## Exercise brief
Only the lines of the data below from the one with "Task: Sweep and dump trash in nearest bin" through the one with "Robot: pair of" are wanted. Repeat them exactly.
─── Raw data
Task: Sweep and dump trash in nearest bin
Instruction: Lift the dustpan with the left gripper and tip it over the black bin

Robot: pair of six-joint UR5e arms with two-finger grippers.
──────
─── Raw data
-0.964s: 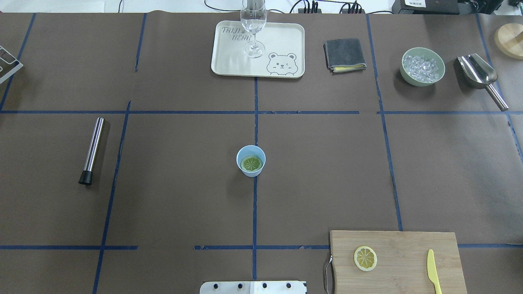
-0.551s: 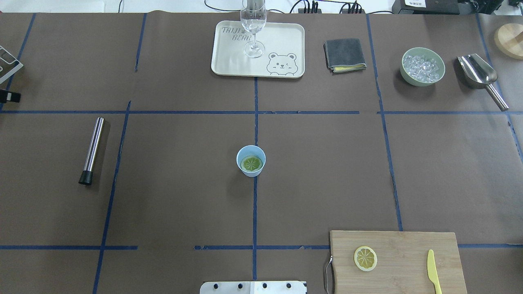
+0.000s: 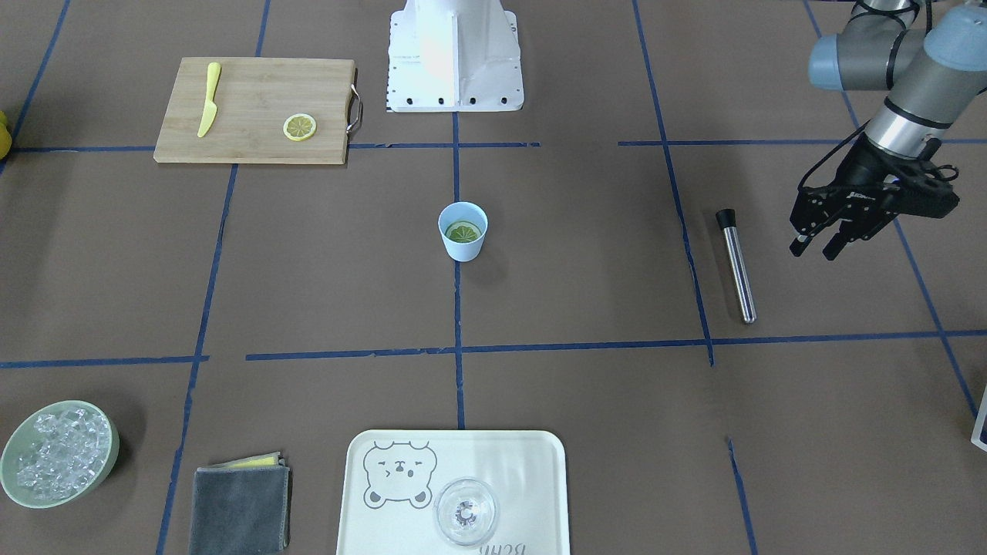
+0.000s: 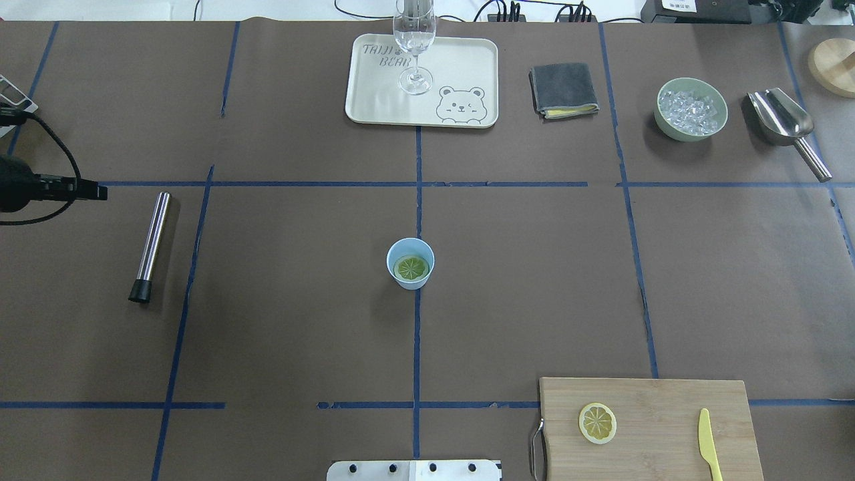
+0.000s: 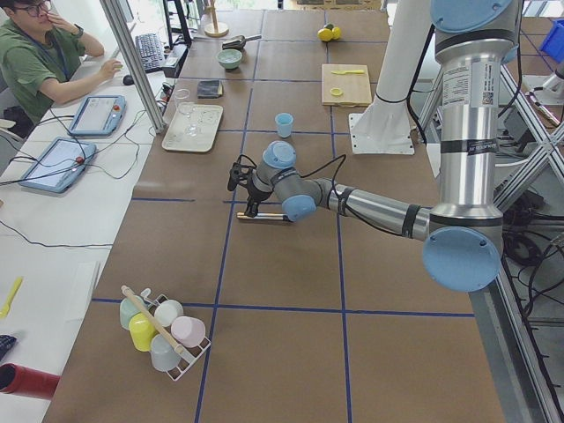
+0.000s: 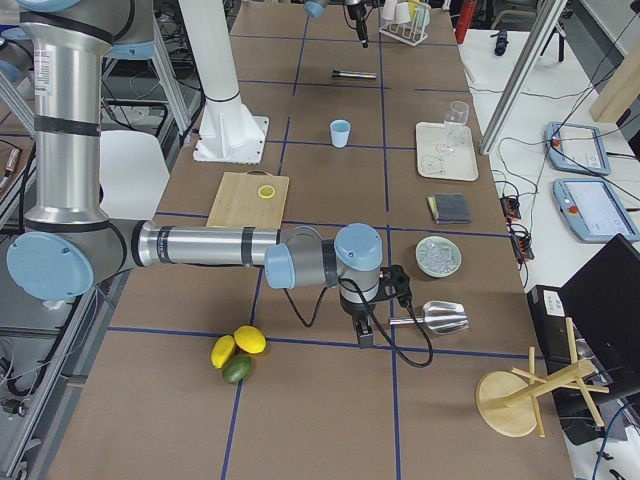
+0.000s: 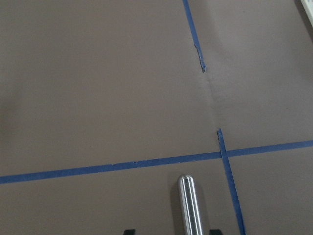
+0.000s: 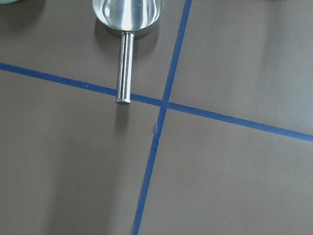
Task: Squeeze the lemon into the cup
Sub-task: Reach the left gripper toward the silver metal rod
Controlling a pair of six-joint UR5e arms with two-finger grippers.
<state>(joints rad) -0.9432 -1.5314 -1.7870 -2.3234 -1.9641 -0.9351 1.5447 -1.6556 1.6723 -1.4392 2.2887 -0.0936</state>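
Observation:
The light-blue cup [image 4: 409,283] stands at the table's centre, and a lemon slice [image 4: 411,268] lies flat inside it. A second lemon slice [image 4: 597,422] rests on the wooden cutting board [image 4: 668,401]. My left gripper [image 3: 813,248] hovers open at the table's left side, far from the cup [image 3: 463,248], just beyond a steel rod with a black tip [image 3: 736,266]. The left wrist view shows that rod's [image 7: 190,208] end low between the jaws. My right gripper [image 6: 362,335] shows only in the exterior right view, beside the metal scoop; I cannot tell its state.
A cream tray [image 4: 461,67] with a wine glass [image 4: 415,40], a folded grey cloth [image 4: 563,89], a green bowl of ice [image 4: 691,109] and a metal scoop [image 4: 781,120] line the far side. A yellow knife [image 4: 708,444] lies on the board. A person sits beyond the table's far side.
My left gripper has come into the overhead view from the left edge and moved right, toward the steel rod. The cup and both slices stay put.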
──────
## Task solution
Task: Sweep and dump trash in nearest bin
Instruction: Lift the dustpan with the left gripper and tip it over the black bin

Robot: pair of six-joint UR5e arms with two-finger grippers.

The full output has already been given.